PROBLEM TO WORK ON:
For the material below, return exactly the lines starting at the line containing "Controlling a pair" and ending at the line containing "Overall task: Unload", both ends included, and no others.

SOURCE DATA:
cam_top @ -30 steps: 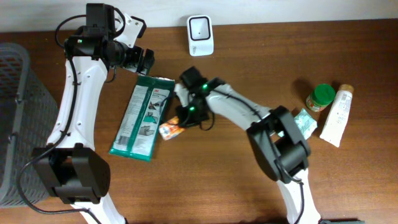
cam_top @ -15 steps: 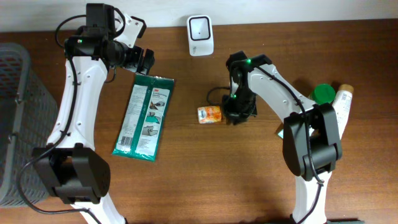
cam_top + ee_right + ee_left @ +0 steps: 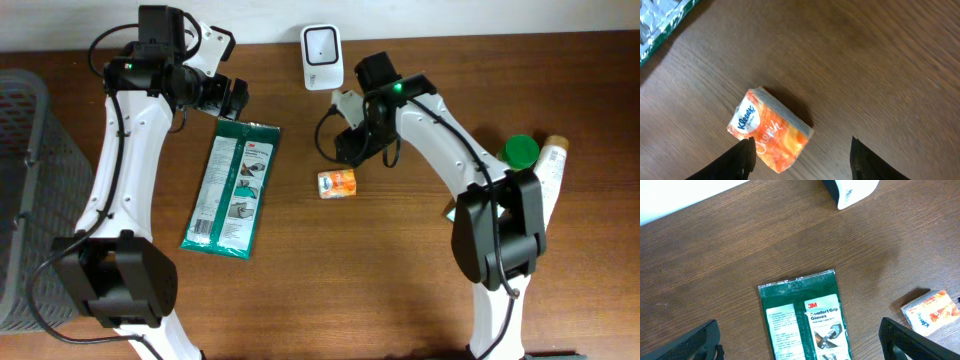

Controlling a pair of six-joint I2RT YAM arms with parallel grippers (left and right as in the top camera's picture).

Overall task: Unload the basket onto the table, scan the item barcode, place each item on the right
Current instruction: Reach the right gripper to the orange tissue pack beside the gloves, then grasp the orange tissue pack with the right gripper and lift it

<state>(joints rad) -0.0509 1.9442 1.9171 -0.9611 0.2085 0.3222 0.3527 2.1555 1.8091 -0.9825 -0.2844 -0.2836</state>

YOUR SOLUTION:
Controlling a pair of six-joint I2RT YAM arms with parallel grippers (left and right as in the top camera's picture).

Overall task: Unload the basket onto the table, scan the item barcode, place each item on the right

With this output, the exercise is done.